June 27 (Bloomberg) -- Barclays Plc, Britain's fourth- biggest bank, may need an additional 9 billion pounds ($17.9 billion) to absorb credit-related writedowns and bring its capital in line with European peers, Citigroup Inc. said.

The London-based bank will raise 4.5 billion pounds in a share sale announced earlier this week, lifting its core-equity Tier 1 capital ratio to 5.8 percent from below 5 percent, analysts led by London-based Tom Rayner said today in a research note. That will lag behind Royal Bank of Scotland Group Plc and make Barclays Europe's ninth-weakest bank in terms of capital, he said.

``With credit market conditions continuing to deteriorate globally, we believe it's simply a matter of time before further significant writedowns are taken,'' said Rayner, who has a ``sell'' rating on the stock.

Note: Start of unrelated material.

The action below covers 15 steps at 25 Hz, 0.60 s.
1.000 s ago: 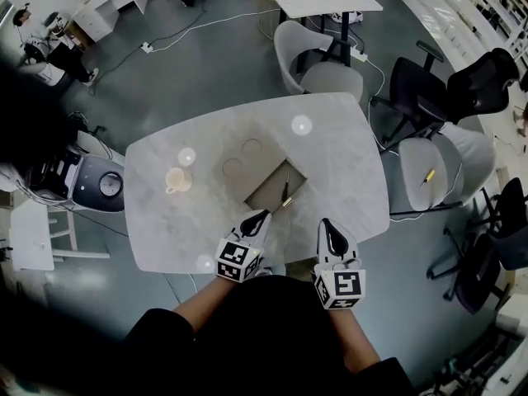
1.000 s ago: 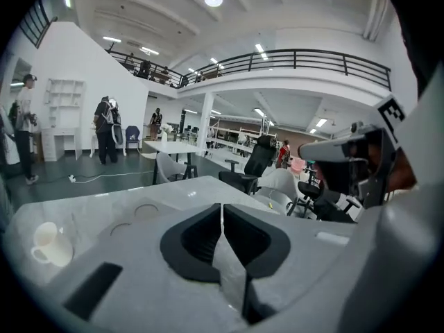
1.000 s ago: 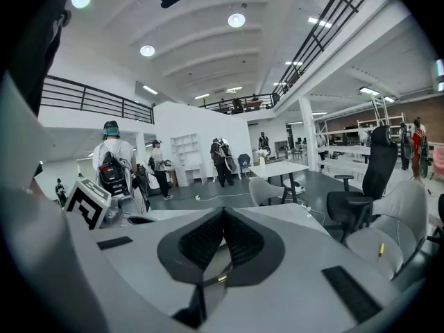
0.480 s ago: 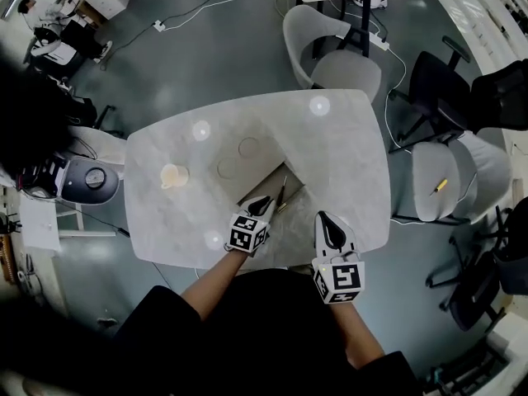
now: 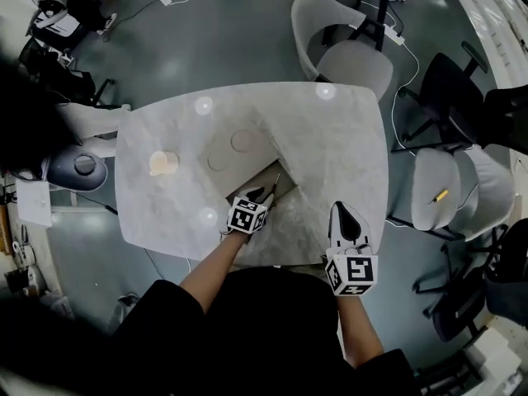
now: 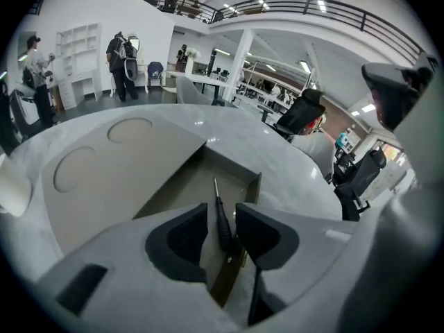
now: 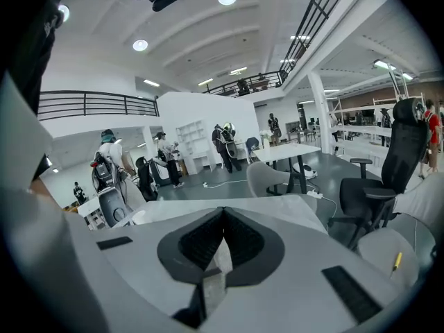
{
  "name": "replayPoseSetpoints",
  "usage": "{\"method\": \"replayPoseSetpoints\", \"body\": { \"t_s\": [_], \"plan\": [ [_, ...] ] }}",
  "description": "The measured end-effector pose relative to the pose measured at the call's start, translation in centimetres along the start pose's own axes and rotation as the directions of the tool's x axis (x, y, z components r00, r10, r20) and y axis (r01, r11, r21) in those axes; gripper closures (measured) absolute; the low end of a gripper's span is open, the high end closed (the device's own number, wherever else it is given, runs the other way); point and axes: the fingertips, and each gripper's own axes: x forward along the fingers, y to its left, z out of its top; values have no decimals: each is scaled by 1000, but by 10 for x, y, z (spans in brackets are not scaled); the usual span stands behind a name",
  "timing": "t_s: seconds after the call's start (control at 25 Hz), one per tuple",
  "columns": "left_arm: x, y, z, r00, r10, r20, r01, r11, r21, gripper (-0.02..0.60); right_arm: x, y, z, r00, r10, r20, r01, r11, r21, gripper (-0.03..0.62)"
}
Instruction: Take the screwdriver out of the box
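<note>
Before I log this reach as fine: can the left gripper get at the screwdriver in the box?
Likely yes: jaws of the left gripper, opening, straddle the screwdriver; the box is uncovered.

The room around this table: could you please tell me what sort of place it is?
Probably a large open-plan office or lab hall: swivel office chairs and white desks stand on an open floor, and a railed mezzanine runs overhead.
</note>
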Motion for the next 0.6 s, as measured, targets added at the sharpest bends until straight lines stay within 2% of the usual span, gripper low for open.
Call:
{"method": "replayPoseSetpoints", "body": {
  "t_s": [0.32,0.48,0.6],
  "plan": [
    [29,3,-12,993,-9,-117,11,1000,12,443,7,-26,-8,999,-11,-37,11,1000,-4,591],
    [37,5,-13,984,-32,-173,29,999,-23,442,12,-30,-13,998,-3,-57,3,1000,-7,591],
    [38,6,-15,980,-17,-199,26,999,41,448,17,-27,-11,998,8,-58,-9,1000,-13,591]
  ]
}}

Barclays, which will sell shares to Japan's Sumitomo Mitsui Finance Group Inc. and sovereign wealth funds in Qatar, Singapore and China, said it will use half the funds to fuel growth and half to boost capital. It raised less capital this year than RBS and Fortis, the banks that outbid Barclays and bought Amsterdam- based ABN Amro Holding NV for 72 billion euros ($113 billion.)

Barclays fell 1.9 percent to 298 pence in London, trailing the FTSE 350 Banks Index, which fell 0.5 percent. The shares have dropped 39 percent this year, valuing the bank at 19.5 billion pounds.

Fortis, based in Amsterdam and Brussels, dropped as much as 19 percent yesterday, the most since the company was formed in a merger 18 years ago, after it announced plans to raise an additional 8.3 billion euros to shore up capital. The shares rose 3.5 percent today to 10.62 euros in Brussels.

Writedowns

Edinburgh-based RBS, which led the purchase of ABN Amro last year, has written down 5.9 billion pounds of credit assets and raised 12.3 billion pounds in a rights offer this month. Its shares fell 0.1 percent to 217.75 pence in London.

RBS and Fortis had their credit rating lowered by Moody's Investors Service today because of writedowns and integration costs following the ABN Amro deal.

Banks and securities firms have raised $322 billion in the past year after record writedowns and credit losses of almost $400 billion from the collapse of the subprime mortgage market.

Barclays has written down 1.7 billion pounds on credit assets this year. It may need to raise an additional 6.6 billion pounds to absorb more credit losses and bring its capital ratios in line with RBS's 6.4 percent, Rayner said. Barclays would need to raise an additional 2 billion pounds to match the European average of 6.9 percent, he said.

Barclays's stock may trade at a ``discount'' because of its weak capital ratios relative to European rivals and questions will persist as to whether it needs to raise more capital, said Alex Potter, a London-based analyst at Collins Stewart. Potter has a ``sell'' rating on the stock.

Barclays spokesman Alistair Smith declined to comment on the Citigroup report.